1Place Greek yogurt, cucumber, dill weed, 2 cloves garlic, white vinegar, 1 teaspoon lemon juice, 1 tablespoon olive oil, salt, and black pepper in a blender. Blend until smooth; set aside.
2Whisk together 4 cloves minced garlic, juice of 1 lemon, red wine vinegar, 2 tablespoons olive oil, and oregano in a large glass or ceramic bowl. Season to taste with salt and black pepper.

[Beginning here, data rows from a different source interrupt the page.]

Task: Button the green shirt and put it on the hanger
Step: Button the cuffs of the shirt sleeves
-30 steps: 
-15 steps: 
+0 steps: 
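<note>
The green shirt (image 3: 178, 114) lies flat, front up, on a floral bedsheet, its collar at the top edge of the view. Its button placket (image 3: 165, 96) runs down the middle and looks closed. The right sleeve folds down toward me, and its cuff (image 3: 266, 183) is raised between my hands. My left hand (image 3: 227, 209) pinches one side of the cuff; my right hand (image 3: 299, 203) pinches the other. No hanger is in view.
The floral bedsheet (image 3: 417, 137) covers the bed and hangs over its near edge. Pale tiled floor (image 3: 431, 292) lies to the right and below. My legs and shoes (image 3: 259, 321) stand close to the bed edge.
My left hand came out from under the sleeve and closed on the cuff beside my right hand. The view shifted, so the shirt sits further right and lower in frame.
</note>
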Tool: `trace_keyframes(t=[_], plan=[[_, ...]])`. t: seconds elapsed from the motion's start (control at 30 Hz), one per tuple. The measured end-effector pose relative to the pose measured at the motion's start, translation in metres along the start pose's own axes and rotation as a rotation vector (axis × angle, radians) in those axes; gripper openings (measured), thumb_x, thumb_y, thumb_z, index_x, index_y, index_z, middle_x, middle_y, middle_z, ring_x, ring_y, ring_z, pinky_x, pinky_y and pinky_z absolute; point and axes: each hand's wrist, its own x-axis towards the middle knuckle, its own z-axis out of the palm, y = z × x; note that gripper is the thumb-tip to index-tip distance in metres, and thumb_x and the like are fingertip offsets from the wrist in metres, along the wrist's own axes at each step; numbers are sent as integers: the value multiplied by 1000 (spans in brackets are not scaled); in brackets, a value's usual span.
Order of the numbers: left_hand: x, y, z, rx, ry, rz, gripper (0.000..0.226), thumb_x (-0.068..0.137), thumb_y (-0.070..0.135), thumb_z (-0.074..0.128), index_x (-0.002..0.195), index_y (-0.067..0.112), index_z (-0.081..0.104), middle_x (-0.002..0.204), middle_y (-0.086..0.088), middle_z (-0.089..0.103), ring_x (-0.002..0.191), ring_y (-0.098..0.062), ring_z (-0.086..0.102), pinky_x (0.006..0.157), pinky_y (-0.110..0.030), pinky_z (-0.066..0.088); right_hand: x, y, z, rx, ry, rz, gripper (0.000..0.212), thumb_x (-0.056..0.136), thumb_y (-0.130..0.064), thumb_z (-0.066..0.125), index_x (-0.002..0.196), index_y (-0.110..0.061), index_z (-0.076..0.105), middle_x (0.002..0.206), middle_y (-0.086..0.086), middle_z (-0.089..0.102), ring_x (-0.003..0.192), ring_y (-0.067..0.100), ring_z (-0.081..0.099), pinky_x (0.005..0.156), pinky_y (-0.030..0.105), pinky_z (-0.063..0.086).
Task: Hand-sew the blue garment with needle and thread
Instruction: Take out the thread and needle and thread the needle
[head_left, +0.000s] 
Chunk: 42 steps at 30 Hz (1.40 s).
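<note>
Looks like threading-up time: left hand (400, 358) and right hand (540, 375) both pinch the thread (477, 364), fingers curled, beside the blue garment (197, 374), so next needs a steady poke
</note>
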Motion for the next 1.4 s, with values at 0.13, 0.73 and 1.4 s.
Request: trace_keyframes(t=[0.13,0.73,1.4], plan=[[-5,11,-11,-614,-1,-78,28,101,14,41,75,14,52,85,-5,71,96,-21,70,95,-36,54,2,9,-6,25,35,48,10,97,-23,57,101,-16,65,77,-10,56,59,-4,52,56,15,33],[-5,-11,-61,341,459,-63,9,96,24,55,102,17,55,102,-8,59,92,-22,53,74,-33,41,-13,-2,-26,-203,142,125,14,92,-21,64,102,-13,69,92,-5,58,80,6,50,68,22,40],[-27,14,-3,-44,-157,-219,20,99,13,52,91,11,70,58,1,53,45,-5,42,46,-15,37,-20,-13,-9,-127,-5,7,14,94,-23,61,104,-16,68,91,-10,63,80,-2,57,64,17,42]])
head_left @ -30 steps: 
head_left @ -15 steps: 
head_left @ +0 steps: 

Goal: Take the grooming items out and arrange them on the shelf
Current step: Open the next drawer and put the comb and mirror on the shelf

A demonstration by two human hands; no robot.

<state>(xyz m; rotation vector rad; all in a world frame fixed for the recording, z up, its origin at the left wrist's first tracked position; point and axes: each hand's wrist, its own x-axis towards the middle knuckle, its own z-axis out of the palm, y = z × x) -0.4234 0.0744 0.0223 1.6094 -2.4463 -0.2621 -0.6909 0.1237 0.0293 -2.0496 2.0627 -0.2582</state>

3Stir in chicken strips and toss to evenly coat. Cover the bowl with plastic wrap and marinate in the refrigerator for 1 hour.
4Preheat the oven's broiler and set the oven rack about 6 inches from the heat source.
5Remove chicken from the marinade and shake off excess. Discard the remaining marinade. Place chicken on a large baking sheet.
6Broil the chicken in the preheated oven until lightly browned and no longer pink in the center, 2 to 4 minutes per side.
7Transfer cooked chicken to a plate and allow to rest for 5 minutes.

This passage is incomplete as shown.